# Problem requirements
Tally every line of the listing where the string "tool" is found, and state the total alone.

***** Stored data *****

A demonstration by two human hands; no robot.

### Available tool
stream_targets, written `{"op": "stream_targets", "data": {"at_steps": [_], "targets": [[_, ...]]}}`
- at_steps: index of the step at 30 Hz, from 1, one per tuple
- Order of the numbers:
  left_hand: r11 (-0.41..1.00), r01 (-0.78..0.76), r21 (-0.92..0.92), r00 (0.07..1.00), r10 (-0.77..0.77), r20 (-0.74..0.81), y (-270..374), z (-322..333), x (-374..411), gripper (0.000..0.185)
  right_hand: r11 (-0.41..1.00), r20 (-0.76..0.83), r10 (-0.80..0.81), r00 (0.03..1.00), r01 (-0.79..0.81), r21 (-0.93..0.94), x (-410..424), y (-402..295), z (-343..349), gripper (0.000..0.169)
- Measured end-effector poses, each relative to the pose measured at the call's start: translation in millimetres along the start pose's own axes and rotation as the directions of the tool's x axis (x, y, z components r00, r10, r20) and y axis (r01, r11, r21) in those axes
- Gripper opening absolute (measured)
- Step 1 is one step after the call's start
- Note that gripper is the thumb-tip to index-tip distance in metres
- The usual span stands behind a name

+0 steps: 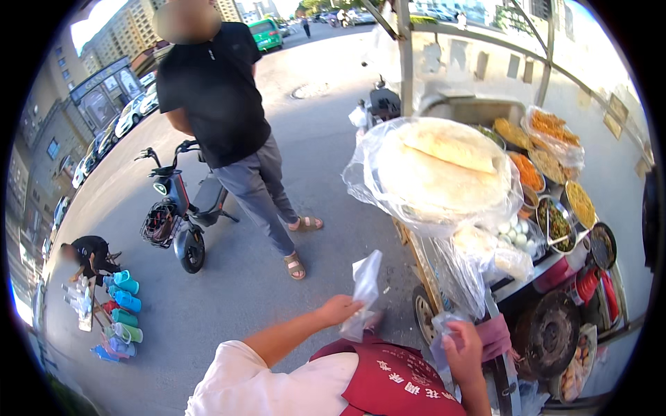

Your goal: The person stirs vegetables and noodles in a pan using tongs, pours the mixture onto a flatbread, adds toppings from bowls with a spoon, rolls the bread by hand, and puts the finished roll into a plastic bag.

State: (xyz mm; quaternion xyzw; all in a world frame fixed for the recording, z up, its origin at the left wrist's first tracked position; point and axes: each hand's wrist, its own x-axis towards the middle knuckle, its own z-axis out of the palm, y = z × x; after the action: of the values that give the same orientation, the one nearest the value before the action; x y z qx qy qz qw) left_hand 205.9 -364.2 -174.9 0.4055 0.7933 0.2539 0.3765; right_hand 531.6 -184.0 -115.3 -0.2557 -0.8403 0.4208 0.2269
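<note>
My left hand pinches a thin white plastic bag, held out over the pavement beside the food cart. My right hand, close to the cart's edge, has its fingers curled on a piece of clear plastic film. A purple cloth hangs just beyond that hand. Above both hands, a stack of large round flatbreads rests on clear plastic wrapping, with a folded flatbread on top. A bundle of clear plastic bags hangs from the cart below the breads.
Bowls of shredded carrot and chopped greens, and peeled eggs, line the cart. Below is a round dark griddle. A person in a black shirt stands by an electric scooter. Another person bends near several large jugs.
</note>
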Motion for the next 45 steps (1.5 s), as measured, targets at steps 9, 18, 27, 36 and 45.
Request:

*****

# Solution
2